Based on the potential of stem cells to induce repair of injured and diseased tissues, we aim to harness the intrinsic therapeutic potential by delivering stem cells, stem cell-derived materials and secreted morphogenic factors to explore applications in immunomodulation and tissue regeneration.
Cell Delivery - Stem cell 3D culture and differentiation system represents a novel platform of generating micro-tissues. We have established platforms for 3D expansion and differentiation of embryonic and mesenchymal stem cell aggregates culture system to generate uniform and high-throughput micro-tissues that are suitable for injectable delivery in vivo. Our efforts are leading towards repair of cartilage micro-defects and immunomodulation in animal models.
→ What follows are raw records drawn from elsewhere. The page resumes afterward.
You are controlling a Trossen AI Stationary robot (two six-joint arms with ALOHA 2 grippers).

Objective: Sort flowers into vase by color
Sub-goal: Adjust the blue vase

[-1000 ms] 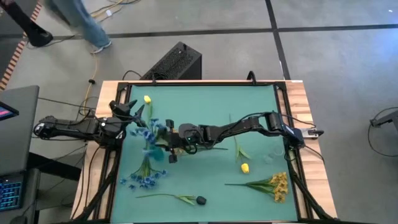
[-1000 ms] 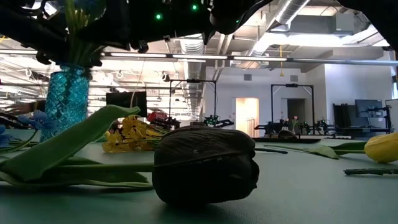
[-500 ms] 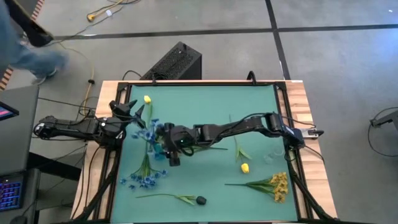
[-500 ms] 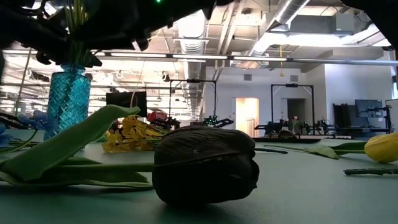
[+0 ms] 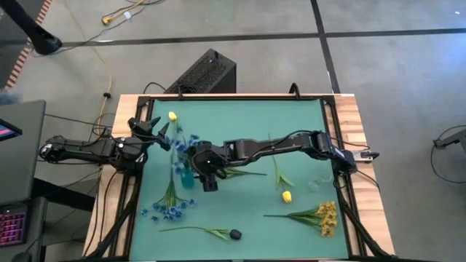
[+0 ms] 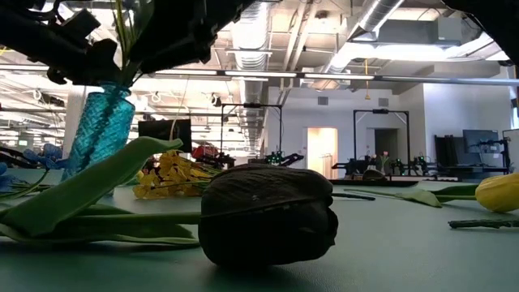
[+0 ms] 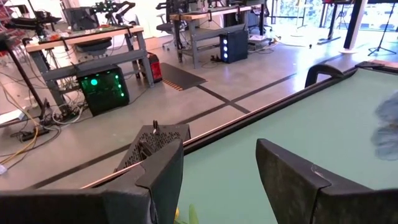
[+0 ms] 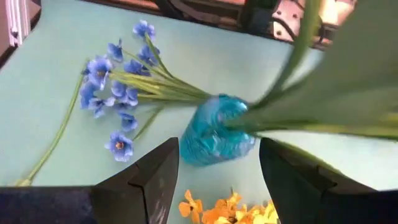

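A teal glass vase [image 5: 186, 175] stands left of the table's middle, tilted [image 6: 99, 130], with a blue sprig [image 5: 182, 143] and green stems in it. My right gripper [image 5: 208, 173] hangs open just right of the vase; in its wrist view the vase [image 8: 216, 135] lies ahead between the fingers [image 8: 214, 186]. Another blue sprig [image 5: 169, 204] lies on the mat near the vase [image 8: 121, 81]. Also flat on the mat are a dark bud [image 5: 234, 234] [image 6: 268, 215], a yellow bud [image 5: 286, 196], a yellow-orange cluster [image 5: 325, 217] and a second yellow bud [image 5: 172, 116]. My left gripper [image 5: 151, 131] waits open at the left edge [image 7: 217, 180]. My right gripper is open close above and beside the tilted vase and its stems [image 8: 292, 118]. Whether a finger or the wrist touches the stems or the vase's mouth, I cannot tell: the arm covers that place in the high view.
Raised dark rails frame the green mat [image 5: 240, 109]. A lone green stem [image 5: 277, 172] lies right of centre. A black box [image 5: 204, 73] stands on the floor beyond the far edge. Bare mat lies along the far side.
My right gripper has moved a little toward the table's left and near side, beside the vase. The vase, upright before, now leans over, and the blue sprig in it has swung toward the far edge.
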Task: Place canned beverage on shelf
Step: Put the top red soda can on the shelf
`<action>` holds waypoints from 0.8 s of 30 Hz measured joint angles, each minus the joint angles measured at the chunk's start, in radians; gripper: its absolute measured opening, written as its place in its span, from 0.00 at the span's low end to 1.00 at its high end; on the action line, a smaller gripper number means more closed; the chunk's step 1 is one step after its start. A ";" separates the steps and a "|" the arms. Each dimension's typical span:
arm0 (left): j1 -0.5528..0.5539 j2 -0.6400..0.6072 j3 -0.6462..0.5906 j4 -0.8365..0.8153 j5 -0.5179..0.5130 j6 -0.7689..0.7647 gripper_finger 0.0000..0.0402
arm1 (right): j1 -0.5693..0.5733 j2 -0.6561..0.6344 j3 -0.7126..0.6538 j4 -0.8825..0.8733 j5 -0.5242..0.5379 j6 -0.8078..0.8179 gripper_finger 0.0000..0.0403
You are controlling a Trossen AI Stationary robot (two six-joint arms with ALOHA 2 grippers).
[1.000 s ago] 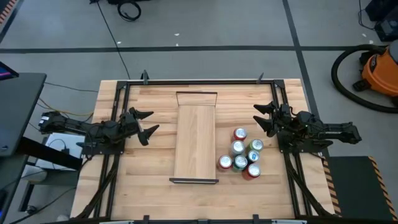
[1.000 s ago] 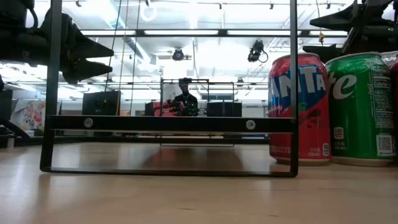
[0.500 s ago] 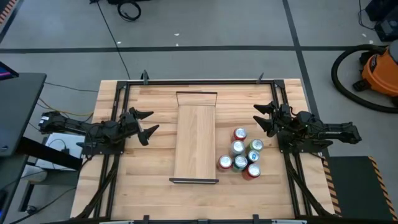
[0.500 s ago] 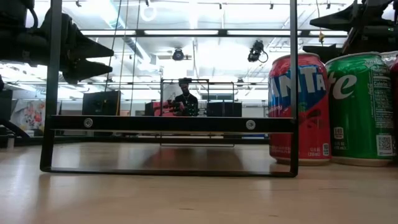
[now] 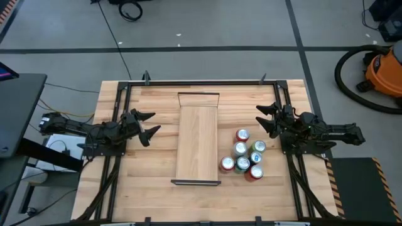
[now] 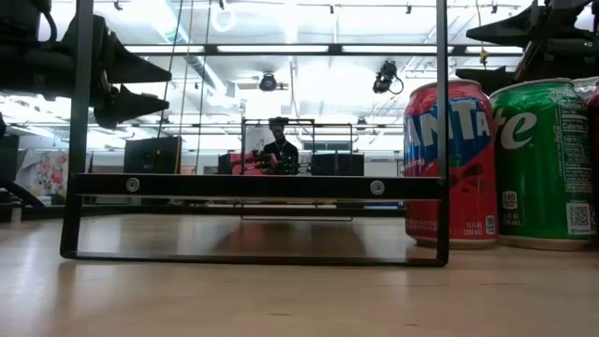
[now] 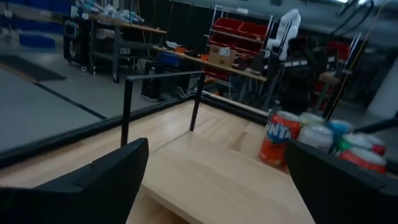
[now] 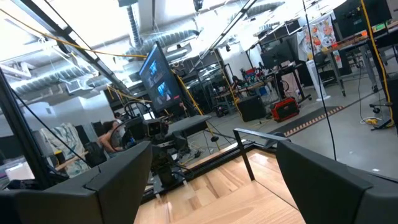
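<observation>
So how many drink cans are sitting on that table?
6, clustered on the tabletop right of the shelf: red, silver, green, red, green, red.

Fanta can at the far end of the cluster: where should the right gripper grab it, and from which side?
Grip the Fanta can across its round side wall, near the top, coming straight down. It stands upright, and another can sits tight against its near side, so set the fingers across the free left and right flanks. The right gripper is open, close by on the far right; the shelf lies left.

Matt light-wood shelf (image 5: 197,143); glossy metal cans (image 5: 244,155).
</observation>
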 joint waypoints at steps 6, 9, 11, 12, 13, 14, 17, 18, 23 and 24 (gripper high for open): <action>0.005 0.000 0.000 0.014 -0.053 -0.027 0.96 | 0.000 0.000 0.000 0.000 0.000 0.000 0.88; 0.005 0.000 0.000 0.015 -0.053 -0.080 0.96 | 0.000 0.000 0.000 0.001 0.000 0.000 0.88; 0.005 0.000 0.000 0.014 -0.052 -0.118 0.96 | 0.000 0.000 0.000 0.020 0.001 -0.002 0.88; 0.005 0.000 0.000 0.014 -0.048 -0.138 0.96 | 0.000 0.000 0.000 0.037 0.002 -0.007 0.88; 0.005 0.000 0.000 0.015 -0.041 -0.149 0.96 | 0.000 0.000 0.000 0.050 0.003 -0.011 0.88; 0.005 0.000 0.000 0.014 -0.037 -0.150 0.96 | 0.000 0.000 0.000 0.058 0.002 -0.018 0.88; 0.007 0.000 0.000 0.022 -0.047 -0.152 0.96 | 0.000 0.000 0.000 0.082 -0.004 -0.006 0.88; 0.009 0.000 0.000 0.025 -0.051 -0.161 0.96 | 0.000 0.000 0.000 0.094 -0.004 0.009 0.88; 0.012 0.000 0.000 0.084 -0.057 -0.165 0.96 | 0.000 0.000 0.000 0.142 0.000 -0.054 0.88; 0.012 0.000 0.000 0.094 -0.070 -0.154 0.96 | 0.000 0.004 0.000 0.142 0.001 -0.078 0.88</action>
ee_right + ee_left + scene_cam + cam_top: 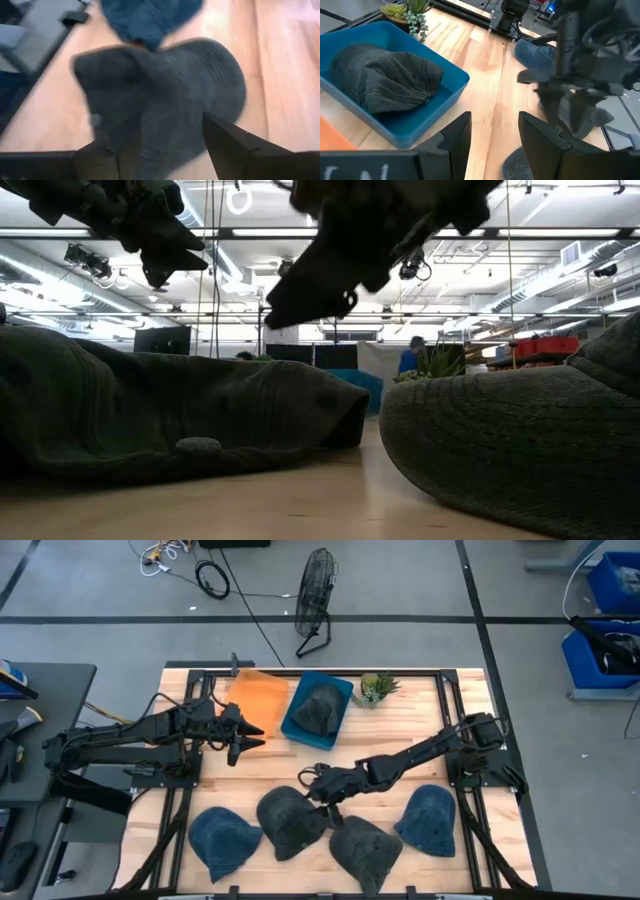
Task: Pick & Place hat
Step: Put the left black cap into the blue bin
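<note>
Four hats lie in a row on the near part of the wooden table: a blue one (222,838), a dark grey one (290,820), another dark grey one (365,850) and a blue one (428,820). A fifth, dark grey hat (318,708) lies in the blue bin (340,690). My right gripper (310,782) is open and hovers just above the far edge of the left dark grey hat (160,95); the low view shows it (310,300) clear of the hat (180,400). My left gripper (255,735) is open and empty in the air next to the blue bin (445,95).
An orange tray (258,698) lies left of the blue bin. A small potted plant (376,688) stands right of the bin. Black frame rails (452,730) run along the table's sides. Bare wood lies between the bin and the row of hats.
</note>
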Controlling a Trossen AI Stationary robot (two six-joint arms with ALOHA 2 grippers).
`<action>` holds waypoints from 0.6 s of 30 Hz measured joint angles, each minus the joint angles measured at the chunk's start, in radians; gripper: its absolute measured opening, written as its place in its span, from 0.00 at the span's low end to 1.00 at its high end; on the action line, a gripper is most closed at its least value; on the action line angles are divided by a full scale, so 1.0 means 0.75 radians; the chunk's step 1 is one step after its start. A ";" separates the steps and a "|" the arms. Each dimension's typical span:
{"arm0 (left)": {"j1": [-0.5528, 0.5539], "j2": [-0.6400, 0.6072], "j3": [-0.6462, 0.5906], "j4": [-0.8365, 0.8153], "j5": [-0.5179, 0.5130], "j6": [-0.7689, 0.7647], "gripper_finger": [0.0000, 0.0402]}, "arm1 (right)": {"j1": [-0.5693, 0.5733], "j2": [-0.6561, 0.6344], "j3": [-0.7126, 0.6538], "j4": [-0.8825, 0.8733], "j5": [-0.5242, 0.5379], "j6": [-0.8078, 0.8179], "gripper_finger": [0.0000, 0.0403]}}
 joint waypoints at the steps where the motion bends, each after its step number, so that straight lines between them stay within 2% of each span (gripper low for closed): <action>1: 0.000 0.000 0.000 0.001 0.000 0.001 0.42 | -0.001 0.018 -0.001 0.032 0.009 0.008 0.52; 10: 0.001 0.000 0.000 0.037 0.000 0.002 0.42 | -0.010 0.218 0.029 0.175 0.022 0.036 0.52; 13: 0.001 0.000 0.000 0.036 0.000 0.003 0.42 | -0.013 0.285 0.062 0.185 0.086 0.067 0.51; 16: 0.001 0.000 0.000 0.032 0.000 0.004 0.42 | -0.023 0.292 0.092 0.158 0.109 0.108 0.45; 18: 0.001 0.000 0.000 0.032 0.000 0.005 0.42 | -0.030 0.288 0.107 0.114 0.122 0.097 0.35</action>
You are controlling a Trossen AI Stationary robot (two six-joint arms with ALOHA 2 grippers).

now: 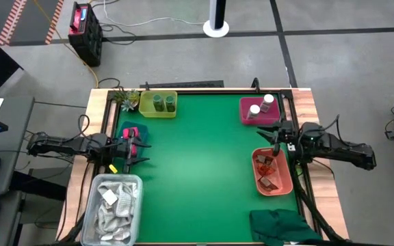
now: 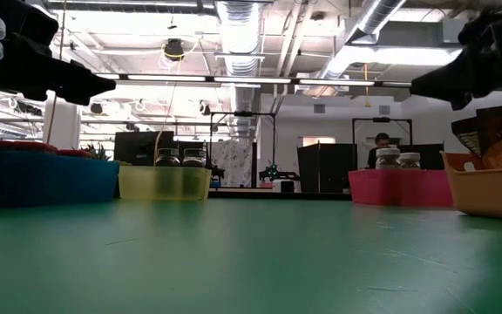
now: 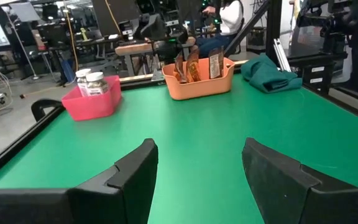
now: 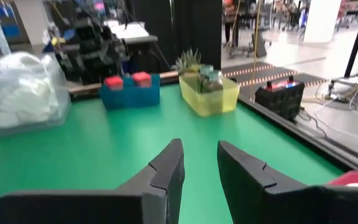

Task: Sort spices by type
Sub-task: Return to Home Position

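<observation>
Two green jars (image 1: 163, 103) stand in a yellow bin (image 1: 144, 106) at the far left. Two white-capped bottles (image 1: 261, 106) stand in a pink bin (image 1: 252, 119) at the far right. Brown sachets (image 1: 271, 171) stand in an orange bin (image 1: 284, 186) at the right edge. Two pink packs (image 4: 127, 80) lie in a blue bin (image 4: 129, 96) at the left edge. My left gripper (image 1: 137, 145) hovers by the blue bin, open and empty (image 3: 197, 177). My right gripper (image 1: 273, 139) hovers above the orange bin's far end, open by a narrow gap and empty (image 4: 201, 165).
A clear tub of white rags (image 1: 111, 208) stands at the near left corner. A dark green cloth (image 1: 282, 225) lies at the near right corner. A small plant (image 1: 125, 98) stands beside the yellow bin. The green mat's middle (image 1: 197, 171) is bare.
</observation>
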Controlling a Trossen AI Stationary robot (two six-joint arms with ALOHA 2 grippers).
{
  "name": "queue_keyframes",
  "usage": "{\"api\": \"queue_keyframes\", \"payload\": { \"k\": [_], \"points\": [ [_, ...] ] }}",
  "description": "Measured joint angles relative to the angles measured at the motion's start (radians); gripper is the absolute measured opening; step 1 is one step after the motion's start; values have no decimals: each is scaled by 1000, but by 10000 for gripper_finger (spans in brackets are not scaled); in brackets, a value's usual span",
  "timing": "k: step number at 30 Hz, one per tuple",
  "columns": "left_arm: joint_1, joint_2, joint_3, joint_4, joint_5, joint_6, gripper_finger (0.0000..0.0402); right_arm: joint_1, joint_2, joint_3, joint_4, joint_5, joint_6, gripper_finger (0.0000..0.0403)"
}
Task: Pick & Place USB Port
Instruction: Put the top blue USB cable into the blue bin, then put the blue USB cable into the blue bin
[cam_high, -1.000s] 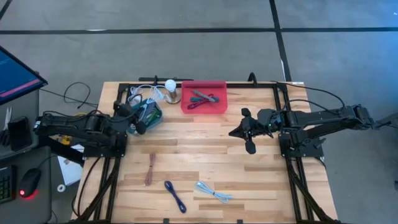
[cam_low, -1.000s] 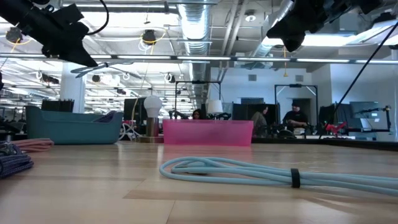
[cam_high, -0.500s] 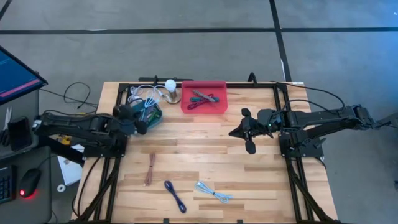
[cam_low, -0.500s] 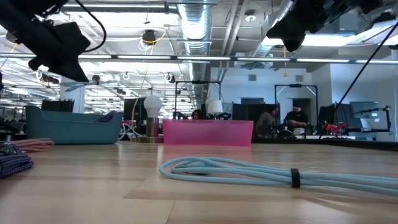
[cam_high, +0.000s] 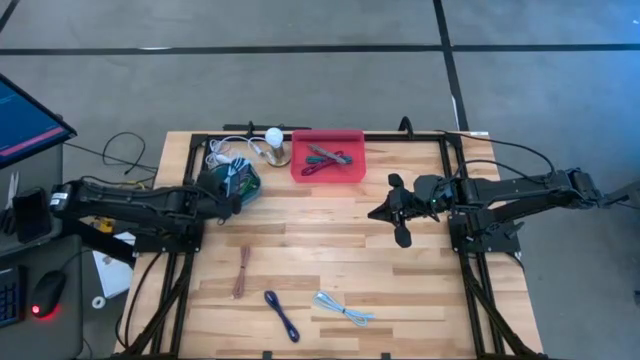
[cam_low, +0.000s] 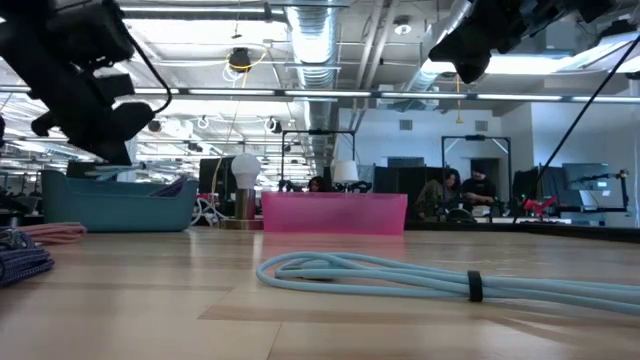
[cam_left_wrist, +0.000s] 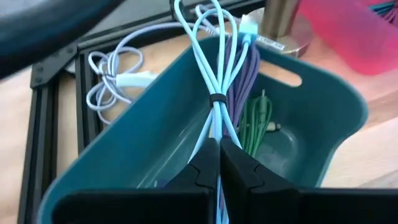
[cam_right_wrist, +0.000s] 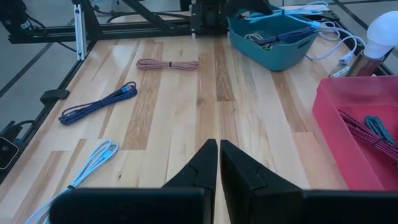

Stem Cell Derived Materials - Embryonic stem cells undergoing differentiation produce abundant extracellular matrix consisting of variety of growth factors and structurally proteins, which can be used to yield “embryonic-like”, scarless tissue regeneration in adult mammalian species. We have successfully developed stem cell-derived materials from differentiated embryonic stem cell aggregates using multiple decellularization techniques. Ultimately, stem cell-derived materials are expected to augment endogenous repair mechanisms in in animal defect models for tissue regeneration, such as bone formation and wound healing.
Secreted Factor Delivery - Morphogenic factors produced by stem cells are attractive therapeutic molecules for regenerative medicine. We are working in parallel to characterize and harness the temporal morphogen profile associated with stem cell differentiation at genomic, proteomic and glycomic levels to understand the key factors implicated in morphogenesis and differentiation and ultimately to develop engineering techniques for delivery of stem cell secreted morphogens in vitro and in vivo to control cell differentiation and tissue regeneration.